We have proposed the family of GCS inequalities by generalizing the idea of the coefficient strengthening method. By studying the invariant property of GCS inequalities, analyzing the variables bounds and using the violated information, we have provided a separation algorithm to find the violated inequalities, which leads to the GCS separator. Our computational results demonstrate that, although the generated GCS cuts are likely to be covered by those generated by some other separators in most cases, there also exist some GCS cuts that are not covered and the proposed GCS separator improves the performance for these instances on average.

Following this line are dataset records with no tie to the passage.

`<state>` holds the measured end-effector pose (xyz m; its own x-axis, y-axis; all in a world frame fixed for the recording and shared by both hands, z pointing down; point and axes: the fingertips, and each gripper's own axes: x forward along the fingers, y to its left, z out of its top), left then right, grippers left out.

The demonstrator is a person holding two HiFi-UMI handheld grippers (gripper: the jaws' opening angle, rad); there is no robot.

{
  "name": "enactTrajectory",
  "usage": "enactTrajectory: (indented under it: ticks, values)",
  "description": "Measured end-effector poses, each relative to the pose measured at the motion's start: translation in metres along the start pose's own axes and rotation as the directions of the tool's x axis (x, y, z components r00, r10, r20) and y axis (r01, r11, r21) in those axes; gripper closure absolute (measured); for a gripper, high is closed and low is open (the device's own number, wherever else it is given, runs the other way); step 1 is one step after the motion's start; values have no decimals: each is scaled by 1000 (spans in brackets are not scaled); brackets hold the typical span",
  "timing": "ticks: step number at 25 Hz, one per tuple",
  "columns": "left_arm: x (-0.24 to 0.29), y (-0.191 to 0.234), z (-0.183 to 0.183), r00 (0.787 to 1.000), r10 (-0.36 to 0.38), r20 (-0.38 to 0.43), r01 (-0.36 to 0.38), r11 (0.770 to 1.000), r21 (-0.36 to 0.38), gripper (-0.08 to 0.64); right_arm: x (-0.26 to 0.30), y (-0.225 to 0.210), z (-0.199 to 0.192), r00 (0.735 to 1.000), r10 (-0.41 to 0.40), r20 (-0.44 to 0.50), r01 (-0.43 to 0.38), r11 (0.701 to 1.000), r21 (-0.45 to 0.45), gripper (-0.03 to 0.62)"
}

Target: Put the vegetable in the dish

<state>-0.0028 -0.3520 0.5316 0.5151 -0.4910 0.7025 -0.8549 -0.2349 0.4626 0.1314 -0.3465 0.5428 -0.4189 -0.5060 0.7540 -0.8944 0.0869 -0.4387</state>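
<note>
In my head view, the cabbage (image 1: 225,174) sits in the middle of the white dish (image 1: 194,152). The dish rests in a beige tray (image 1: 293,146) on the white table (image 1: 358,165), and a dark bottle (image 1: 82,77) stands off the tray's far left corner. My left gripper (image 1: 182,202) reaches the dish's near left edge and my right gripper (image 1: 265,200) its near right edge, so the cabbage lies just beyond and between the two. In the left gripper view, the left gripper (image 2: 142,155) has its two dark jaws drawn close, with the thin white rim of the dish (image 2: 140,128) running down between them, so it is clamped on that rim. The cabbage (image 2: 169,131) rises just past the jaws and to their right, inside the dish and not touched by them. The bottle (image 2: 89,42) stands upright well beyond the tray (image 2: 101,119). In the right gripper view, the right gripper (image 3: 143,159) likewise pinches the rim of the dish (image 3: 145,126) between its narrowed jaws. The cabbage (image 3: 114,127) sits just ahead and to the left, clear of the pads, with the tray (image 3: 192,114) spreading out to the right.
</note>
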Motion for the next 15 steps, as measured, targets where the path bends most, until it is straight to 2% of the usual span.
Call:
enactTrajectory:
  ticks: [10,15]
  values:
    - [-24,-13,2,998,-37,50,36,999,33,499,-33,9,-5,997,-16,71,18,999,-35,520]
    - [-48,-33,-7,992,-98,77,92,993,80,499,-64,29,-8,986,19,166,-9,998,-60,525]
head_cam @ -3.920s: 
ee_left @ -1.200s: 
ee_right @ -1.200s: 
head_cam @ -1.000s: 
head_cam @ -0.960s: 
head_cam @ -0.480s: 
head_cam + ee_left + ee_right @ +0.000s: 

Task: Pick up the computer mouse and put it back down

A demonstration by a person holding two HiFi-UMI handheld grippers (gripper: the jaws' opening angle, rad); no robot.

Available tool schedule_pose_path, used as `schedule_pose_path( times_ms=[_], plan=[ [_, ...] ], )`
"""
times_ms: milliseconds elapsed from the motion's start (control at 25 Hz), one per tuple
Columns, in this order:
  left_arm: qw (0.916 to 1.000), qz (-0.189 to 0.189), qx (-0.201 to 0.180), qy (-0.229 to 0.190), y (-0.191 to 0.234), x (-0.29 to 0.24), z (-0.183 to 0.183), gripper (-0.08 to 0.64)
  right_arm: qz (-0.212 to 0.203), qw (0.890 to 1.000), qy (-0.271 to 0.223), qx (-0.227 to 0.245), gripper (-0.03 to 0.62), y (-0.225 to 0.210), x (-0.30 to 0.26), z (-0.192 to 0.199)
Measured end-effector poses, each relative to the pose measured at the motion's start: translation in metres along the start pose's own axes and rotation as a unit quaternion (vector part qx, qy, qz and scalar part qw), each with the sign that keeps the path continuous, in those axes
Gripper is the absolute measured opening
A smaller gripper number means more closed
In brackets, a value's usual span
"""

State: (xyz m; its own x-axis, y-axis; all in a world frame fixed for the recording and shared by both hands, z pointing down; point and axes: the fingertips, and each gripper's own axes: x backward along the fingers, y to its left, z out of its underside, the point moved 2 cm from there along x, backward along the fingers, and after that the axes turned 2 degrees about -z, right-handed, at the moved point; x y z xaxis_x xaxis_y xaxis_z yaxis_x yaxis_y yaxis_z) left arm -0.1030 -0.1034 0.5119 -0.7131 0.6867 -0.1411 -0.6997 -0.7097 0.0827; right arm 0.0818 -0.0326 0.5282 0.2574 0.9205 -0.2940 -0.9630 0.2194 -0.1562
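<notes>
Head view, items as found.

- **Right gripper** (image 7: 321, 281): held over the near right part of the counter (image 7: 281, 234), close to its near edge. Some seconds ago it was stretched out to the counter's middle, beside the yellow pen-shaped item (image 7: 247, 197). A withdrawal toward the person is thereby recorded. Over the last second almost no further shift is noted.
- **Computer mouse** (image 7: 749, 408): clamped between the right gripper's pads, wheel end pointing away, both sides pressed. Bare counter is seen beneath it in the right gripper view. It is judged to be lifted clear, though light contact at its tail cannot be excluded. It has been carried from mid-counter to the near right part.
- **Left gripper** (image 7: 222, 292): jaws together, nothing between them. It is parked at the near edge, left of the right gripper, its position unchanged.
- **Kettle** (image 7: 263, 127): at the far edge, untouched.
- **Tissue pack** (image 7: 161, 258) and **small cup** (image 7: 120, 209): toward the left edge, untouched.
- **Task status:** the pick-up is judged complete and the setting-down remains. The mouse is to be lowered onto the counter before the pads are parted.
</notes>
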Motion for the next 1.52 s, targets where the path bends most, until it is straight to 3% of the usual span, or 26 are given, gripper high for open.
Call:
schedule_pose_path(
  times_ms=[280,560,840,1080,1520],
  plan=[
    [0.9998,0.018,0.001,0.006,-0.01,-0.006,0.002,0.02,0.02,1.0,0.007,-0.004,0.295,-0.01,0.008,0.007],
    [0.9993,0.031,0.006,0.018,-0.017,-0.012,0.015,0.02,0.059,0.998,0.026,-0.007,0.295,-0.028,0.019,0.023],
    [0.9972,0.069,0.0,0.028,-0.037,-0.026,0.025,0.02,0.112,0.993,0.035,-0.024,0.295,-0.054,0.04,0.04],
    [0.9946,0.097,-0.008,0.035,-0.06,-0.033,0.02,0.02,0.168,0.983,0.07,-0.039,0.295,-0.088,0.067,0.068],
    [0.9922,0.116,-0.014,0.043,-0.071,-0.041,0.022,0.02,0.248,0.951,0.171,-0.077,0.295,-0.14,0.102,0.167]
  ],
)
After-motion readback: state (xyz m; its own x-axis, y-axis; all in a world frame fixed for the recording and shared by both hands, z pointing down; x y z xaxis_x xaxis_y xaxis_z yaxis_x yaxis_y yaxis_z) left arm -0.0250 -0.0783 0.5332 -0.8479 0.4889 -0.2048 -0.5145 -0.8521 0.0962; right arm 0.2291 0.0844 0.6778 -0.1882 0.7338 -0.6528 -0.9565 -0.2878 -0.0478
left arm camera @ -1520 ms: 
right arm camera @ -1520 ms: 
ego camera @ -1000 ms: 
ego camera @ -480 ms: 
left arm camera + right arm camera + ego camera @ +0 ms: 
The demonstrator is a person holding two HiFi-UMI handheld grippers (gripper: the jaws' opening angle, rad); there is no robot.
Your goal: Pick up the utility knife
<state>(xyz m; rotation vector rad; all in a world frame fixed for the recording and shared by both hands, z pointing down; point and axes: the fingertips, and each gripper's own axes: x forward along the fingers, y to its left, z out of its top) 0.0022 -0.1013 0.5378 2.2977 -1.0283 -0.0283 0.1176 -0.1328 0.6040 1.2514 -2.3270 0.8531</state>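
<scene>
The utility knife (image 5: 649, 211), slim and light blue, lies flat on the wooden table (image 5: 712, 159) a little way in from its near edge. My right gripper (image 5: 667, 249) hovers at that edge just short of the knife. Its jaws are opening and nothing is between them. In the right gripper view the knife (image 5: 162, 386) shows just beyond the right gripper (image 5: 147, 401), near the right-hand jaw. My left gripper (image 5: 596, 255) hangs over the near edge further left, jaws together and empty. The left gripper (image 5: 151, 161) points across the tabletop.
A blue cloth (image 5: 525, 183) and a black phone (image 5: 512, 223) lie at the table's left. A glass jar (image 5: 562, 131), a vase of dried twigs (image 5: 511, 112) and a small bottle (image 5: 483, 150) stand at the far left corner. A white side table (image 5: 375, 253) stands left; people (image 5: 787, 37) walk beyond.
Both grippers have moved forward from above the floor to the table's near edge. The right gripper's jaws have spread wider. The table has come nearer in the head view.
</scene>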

There still exist some ideas to be explored to improve the efficiency of GCS cuts. For example, it appears important to aggregate some constraints and use the GCS separator on the aggregated constraint to generate cuts (see [2] for this idea). Comparing with dropping terms directly, the advantage of this technique is that it affects the difference between the current activity and the right hand side as small as possible. Another interesting topic is only to generate the GCS cuts which cannot be generated by other separators, especially by the MIR separator. In our numerical experiments, we observed that the MIR separator generates some identical inequalities as GCS separator generates for some instances including bell5 and bab5. It remains to be explored how to avoid these redundant works.